(Dataset entries)
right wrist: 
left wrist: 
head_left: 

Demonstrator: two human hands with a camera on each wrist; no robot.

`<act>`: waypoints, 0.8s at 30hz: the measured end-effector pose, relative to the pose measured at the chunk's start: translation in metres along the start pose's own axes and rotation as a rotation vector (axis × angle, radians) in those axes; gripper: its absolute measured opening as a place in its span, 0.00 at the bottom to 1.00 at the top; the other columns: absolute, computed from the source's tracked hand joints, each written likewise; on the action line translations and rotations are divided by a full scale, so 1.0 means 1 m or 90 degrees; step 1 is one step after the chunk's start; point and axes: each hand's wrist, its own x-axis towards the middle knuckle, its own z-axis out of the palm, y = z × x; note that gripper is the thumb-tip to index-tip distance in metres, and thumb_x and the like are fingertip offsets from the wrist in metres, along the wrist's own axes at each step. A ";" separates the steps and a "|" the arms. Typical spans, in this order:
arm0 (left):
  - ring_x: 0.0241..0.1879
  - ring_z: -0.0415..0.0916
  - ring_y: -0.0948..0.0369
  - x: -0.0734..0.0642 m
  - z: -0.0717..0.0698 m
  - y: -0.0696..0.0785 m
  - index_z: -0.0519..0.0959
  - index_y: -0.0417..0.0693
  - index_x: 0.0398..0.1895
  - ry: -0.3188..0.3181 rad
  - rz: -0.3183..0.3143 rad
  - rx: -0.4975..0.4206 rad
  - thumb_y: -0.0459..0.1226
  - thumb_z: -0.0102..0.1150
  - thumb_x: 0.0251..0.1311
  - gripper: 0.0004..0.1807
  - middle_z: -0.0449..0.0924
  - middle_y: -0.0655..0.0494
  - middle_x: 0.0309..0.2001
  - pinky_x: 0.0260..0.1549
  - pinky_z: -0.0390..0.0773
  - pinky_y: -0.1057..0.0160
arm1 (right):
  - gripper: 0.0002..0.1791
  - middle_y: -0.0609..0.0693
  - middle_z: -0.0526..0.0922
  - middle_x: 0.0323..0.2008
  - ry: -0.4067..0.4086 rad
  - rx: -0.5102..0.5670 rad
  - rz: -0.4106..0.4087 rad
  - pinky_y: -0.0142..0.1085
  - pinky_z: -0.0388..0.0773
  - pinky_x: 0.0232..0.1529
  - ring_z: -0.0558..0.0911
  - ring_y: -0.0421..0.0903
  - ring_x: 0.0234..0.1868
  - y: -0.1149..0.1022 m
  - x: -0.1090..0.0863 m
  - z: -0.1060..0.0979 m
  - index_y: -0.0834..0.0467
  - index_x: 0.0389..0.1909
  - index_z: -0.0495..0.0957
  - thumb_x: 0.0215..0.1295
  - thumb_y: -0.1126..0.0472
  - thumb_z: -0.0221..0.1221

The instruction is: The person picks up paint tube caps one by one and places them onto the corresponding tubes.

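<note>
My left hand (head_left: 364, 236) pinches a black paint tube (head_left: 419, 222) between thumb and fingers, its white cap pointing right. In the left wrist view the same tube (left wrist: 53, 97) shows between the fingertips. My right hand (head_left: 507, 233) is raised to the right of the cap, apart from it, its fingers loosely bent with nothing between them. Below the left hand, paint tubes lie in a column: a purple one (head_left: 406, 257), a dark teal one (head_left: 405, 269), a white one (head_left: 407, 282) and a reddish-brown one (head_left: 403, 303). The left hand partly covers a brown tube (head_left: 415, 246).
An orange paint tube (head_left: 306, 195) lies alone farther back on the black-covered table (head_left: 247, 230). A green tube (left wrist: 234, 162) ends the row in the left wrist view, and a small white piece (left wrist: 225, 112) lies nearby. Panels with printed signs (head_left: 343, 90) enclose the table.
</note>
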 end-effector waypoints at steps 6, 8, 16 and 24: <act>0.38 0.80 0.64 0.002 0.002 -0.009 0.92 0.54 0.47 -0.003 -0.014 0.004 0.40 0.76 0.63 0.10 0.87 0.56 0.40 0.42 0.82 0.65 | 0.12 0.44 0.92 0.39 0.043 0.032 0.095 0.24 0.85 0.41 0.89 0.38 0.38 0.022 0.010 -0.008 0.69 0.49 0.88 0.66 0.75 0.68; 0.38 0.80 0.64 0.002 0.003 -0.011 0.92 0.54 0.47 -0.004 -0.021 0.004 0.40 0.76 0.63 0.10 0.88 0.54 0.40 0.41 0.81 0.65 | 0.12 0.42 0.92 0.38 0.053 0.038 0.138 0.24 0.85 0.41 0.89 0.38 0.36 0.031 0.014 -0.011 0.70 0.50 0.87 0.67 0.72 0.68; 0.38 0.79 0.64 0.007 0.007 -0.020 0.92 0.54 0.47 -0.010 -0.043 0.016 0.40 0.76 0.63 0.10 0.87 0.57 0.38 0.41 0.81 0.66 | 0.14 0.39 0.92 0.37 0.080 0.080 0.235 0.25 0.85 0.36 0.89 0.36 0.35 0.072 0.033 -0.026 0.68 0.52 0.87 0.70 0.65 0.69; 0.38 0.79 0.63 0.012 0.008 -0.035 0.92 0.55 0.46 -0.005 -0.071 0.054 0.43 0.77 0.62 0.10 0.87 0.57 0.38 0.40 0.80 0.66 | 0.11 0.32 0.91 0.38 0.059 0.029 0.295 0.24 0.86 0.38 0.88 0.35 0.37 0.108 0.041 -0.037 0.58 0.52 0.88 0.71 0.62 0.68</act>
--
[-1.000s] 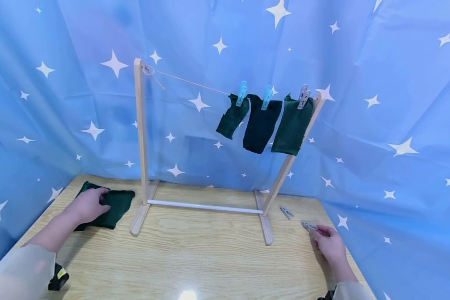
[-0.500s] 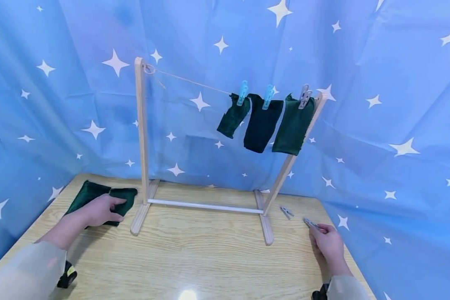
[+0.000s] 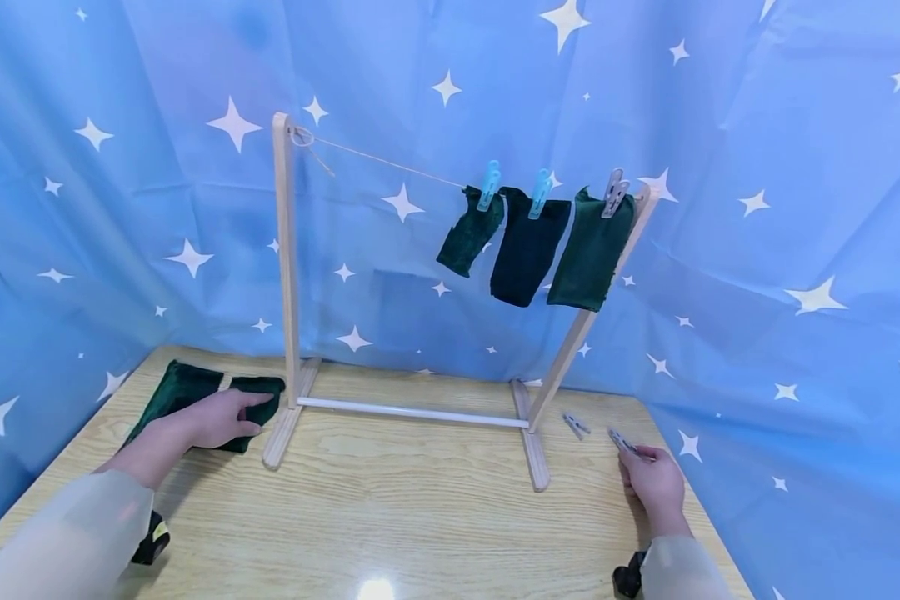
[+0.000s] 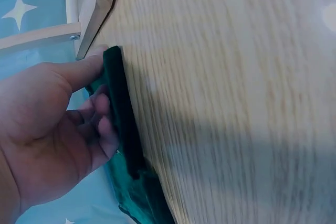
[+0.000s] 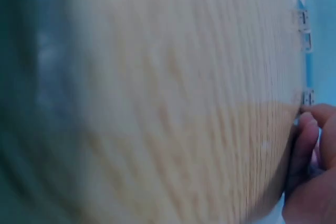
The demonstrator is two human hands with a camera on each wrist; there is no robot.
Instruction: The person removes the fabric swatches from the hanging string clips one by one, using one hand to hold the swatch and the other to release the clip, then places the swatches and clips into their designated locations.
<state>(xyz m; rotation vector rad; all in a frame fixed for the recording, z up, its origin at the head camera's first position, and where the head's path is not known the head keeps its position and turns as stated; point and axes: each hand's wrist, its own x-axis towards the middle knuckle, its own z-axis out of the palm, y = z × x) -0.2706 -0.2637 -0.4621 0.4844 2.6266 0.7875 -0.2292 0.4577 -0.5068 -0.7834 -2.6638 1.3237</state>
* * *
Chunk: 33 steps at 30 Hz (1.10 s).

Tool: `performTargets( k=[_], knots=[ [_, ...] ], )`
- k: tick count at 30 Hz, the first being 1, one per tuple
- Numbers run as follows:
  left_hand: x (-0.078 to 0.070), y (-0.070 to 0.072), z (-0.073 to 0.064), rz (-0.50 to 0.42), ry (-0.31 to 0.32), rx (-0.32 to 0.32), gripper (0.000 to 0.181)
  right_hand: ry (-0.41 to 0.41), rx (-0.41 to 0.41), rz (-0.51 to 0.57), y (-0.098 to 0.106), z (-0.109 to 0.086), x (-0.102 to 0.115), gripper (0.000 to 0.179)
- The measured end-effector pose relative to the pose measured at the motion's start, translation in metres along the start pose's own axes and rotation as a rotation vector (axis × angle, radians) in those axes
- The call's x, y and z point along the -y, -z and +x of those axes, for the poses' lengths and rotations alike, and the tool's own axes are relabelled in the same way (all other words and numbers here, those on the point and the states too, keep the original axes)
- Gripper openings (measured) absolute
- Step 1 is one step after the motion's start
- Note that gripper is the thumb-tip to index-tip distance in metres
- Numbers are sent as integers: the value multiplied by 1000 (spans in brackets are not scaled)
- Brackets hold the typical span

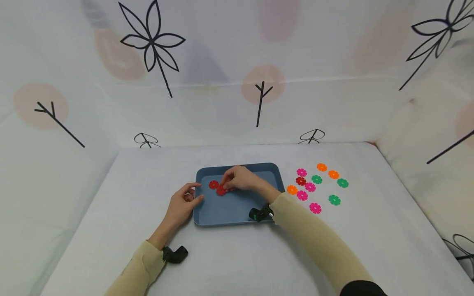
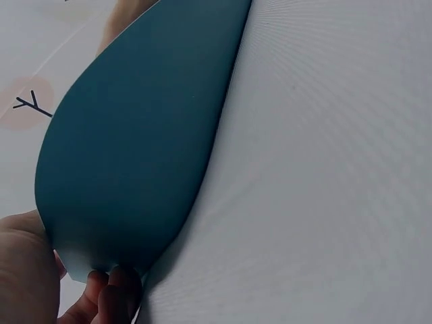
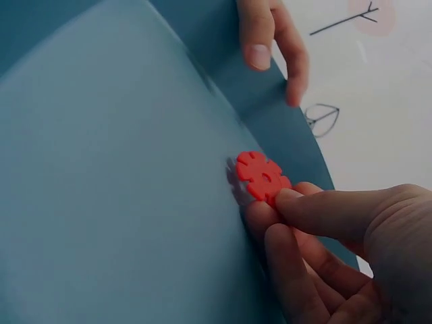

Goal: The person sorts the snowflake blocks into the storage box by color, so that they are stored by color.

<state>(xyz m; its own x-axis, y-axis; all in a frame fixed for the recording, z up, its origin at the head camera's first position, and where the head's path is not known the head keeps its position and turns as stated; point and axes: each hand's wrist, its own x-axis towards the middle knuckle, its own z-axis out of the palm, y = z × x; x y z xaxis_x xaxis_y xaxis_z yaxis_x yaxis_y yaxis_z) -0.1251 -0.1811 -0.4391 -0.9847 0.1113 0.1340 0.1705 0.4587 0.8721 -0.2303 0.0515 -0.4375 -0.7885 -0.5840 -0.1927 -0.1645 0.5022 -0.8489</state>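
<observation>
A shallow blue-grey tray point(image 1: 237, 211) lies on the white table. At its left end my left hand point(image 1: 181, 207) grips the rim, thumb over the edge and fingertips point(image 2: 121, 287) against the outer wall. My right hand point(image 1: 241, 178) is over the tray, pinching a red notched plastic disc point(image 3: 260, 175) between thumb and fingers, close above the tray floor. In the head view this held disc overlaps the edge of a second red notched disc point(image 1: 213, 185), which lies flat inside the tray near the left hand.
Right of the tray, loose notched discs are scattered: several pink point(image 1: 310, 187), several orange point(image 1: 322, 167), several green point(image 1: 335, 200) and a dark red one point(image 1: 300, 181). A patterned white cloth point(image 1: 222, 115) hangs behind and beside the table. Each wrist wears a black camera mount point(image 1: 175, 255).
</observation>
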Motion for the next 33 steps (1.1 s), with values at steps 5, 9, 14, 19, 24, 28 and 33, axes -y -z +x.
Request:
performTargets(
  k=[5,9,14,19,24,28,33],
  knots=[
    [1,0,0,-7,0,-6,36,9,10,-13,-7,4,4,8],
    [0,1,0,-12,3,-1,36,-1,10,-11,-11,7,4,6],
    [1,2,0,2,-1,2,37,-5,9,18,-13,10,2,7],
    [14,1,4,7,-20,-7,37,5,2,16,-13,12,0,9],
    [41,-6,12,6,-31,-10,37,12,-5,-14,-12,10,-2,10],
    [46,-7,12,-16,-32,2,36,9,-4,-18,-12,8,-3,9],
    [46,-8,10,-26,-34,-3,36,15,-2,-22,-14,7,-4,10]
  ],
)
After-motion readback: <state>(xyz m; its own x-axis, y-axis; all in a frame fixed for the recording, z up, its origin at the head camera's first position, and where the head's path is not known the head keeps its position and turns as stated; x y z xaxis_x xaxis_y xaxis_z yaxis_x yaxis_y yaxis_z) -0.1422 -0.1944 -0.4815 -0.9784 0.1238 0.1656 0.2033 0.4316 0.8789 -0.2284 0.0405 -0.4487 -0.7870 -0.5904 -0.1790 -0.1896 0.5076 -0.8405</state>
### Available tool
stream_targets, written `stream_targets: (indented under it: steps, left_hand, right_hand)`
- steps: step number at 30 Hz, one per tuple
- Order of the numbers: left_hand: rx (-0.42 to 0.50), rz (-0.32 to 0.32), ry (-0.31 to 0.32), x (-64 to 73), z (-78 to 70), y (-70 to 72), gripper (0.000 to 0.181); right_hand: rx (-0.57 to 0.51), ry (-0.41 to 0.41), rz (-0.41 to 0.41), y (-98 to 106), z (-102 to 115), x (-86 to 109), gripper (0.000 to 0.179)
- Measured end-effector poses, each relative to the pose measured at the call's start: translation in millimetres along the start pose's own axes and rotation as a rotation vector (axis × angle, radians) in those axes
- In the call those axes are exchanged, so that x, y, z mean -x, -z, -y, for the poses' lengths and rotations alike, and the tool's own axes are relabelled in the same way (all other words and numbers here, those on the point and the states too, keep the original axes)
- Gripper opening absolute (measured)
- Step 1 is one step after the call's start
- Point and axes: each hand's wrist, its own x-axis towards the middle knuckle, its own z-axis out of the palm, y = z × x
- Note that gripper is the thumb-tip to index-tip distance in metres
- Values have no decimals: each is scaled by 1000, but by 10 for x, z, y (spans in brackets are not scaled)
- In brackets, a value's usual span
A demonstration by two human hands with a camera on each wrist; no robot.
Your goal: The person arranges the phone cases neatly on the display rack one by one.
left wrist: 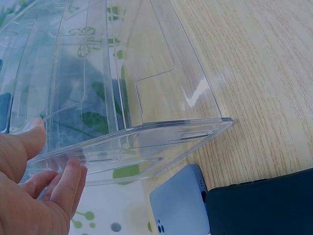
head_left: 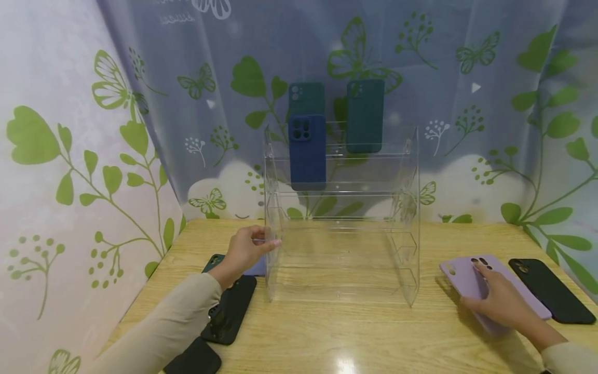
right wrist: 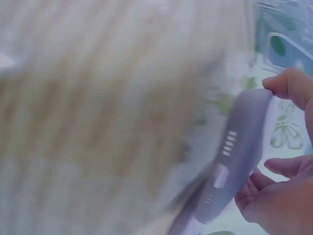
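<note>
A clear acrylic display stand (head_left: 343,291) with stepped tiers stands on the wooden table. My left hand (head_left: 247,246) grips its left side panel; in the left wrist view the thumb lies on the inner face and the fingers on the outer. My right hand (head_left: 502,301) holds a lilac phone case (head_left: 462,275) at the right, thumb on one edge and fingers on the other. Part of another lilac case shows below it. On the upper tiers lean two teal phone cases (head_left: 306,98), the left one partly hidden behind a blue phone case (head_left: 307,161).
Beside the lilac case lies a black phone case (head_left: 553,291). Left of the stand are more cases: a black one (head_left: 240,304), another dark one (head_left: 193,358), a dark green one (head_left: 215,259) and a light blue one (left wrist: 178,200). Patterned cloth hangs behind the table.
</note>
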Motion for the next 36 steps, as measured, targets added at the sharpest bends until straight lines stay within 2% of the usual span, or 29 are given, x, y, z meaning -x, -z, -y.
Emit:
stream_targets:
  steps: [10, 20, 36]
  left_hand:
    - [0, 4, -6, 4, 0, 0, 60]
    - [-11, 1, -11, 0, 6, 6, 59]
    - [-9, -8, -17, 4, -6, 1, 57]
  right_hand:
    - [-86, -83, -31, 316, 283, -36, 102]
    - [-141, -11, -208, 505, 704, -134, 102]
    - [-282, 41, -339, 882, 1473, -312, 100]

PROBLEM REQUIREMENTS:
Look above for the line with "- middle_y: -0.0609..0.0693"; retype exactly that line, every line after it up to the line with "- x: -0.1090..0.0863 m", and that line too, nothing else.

RESPONSE BOX:
  - middle_y: -0.0609..0.0693
  - middle_z: -0.0526..0.0922
  - middle_x: 0.0323..0.2008
  - ry: -0.4067..0.4086 rad
  - rx: -0.5102..0.5670 rad
  - rz: -0.4106..0.4087 rad
  - pinky_y: -0.0142..0.1085
  - pinky_z: -0.0388..0.0773
  - pinky_x: 0.0232..0.1529
  - ring_z: -0.0558..0.0911
  - ring_y: -0.0421..0.0903
  - ring_x: 0.0234..0.1868
  - y: -0.1149..0.1022 m
  - x: -0.1090..0.0863 m

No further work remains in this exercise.